I became a graduate student in 2006, and most of this work on estimating hemodynamics during hemorrhage was completed prior to that, but I continued to edit the manuscript and pursue its publication during my first school year. I would like to continue this research thread in the future.
Also in 2006 I collaborated with Roy Kerckhoffs (University of California San Diego) on coupling his finite-element ventricular model with my closed-loop lumped parameter circulatory system. This research resulted in a novel, closed-loop multiscale model of the cardiovsacular system. Roy wrote a great paper about it which was published in the Annals of Biomedical Engineering in January 2007.
2003-2005
[Virtual Soldier]
In the fall of 2003 I was hired as a Research Scientist in Jim Bassingthwaighte’s lab at the University of Washington. Jim’s lab had recently been funded to participate in a new DARPA program called the Virtual Soldier Project. The goal of the Project was to radically advance combat triage care by providing field medics with a more accurate means of assessing a soldier’s survivability following injury.
The idea went something like this. A detailed electronic medical record for an individual soldier would be created and stored on a small, dogtag-shaped device called a P-Tag. Included in this record would be a complete 3D CT scan of the soldier detailing all of their internal anatomy. Also included would be a mathematical model simulating that soldier’s physiology (blood pressure, heart rate, etc.). If that soldier is wounded in combat and must be triaged, the field medic can take the P-Tag off the soldier, plug it into their hand-held PDA-type computer, tell the computer the extent of the injuries, and the computer would return a prognosis and an estimated time to death. The estimate would help the medic triage soldiers more effectively.
I worked on creating the physiology simulation models developed as part of this Project, many of which are free for download at Physiome.org. They are largely based on previously published works by various titans in the simulation field.

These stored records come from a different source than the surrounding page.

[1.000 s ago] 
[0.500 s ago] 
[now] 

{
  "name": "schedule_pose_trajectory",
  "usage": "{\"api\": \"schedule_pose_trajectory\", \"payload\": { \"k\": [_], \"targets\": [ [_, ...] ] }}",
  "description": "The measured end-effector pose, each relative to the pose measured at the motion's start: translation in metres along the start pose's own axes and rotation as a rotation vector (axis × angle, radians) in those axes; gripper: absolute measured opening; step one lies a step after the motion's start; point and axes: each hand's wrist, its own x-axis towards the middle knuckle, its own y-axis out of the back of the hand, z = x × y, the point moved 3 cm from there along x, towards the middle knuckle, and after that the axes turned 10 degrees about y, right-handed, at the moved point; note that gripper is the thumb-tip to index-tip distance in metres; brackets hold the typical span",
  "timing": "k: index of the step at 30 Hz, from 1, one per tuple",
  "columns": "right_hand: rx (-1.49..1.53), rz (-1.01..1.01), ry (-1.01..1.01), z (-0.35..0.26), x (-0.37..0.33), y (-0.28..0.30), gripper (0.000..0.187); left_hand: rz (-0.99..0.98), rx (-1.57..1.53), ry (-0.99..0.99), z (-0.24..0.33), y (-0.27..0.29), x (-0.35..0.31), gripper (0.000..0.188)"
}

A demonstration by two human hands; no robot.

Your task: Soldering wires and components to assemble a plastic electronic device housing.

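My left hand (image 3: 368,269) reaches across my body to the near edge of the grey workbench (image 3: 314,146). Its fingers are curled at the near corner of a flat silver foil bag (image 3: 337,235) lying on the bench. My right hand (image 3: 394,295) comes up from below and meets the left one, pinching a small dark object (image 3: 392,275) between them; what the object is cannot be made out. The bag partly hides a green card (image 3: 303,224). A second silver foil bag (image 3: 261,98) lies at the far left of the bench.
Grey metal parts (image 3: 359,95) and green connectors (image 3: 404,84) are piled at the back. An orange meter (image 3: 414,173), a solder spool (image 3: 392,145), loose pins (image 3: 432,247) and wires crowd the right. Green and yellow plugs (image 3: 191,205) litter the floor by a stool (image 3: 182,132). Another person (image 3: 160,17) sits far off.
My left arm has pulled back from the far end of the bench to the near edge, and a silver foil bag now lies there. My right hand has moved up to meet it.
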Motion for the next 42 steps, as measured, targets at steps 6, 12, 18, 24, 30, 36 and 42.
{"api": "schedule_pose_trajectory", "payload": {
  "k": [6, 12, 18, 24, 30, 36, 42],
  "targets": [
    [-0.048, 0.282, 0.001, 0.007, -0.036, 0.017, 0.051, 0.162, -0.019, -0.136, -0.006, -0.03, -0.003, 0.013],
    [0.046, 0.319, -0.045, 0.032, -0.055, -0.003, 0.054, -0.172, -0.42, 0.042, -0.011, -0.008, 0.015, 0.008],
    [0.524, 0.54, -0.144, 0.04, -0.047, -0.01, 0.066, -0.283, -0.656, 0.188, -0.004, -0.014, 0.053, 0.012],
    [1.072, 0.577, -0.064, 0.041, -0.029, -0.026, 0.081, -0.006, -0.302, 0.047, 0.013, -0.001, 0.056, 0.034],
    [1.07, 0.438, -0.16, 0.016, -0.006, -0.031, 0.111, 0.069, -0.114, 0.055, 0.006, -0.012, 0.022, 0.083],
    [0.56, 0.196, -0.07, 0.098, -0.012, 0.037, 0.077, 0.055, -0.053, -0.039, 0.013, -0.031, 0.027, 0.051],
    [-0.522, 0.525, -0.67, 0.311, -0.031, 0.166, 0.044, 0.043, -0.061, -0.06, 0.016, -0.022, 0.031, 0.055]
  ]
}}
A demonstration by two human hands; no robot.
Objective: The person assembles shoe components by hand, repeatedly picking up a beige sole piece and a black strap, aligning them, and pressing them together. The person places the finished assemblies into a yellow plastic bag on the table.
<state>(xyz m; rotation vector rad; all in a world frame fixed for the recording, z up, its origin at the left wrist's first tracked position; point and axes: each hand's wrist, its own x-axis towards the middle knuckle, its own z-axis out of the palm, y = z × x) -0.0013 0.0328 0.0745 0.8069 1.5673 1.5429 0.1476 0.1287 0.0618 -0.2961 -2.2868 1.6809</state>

In the eyes of most of the participants, the Soldier Project was a success, although Phase II was never funded. Even though it was shown that the time to death predictions using our system were more accurate than standard combat care techniques, in DARPA’s eyes the difference was not great enough to warrant further funding.
The international research team brought together for the Project worked quite well together, and consisted of some truly excellent scientists and physicians. I was privileged to have the chance to meet and work directly with these elite professionals, and my experience on the Project gave me the confidence and motivation to further pursue my own research in the field of medical simulation.
1999-2002
[Brain Lab]
I graduated with my BS in Biology from Case Western Reserve University (CWRU) in the summer of 1999. My first job out of college was as a research assistant/lab manager in Dr. Joseph C. LaManna’s lab in the CWRU Department of Anatomy. I spent three years in the LaManna lab and learned many ins and outs about the academic biomedical research world. Aside from my managerial duties I was eventually able to help with studies on hypoxia, hypercapnia or ischemia in the brain and conduct some research myself. My own research focused on locating chemosensitive areas in the rat brainstem using the pH-sensitive dye Neutral Red. I developed a new lab protocol for reconstructing 3-D psuedocolor volumes of intracelllular pH in the rat brainstem using digital image processing. I was a co-author on the paper in which the results were published.
I left the LaManna lab in December 2002 when I decided to move to Seattle. My three years in this research group were formative. By putting me in touch with Dr. Jim Bassingthwaighte at the University of Washington, Dr. LaManna helped lead me down my current research path.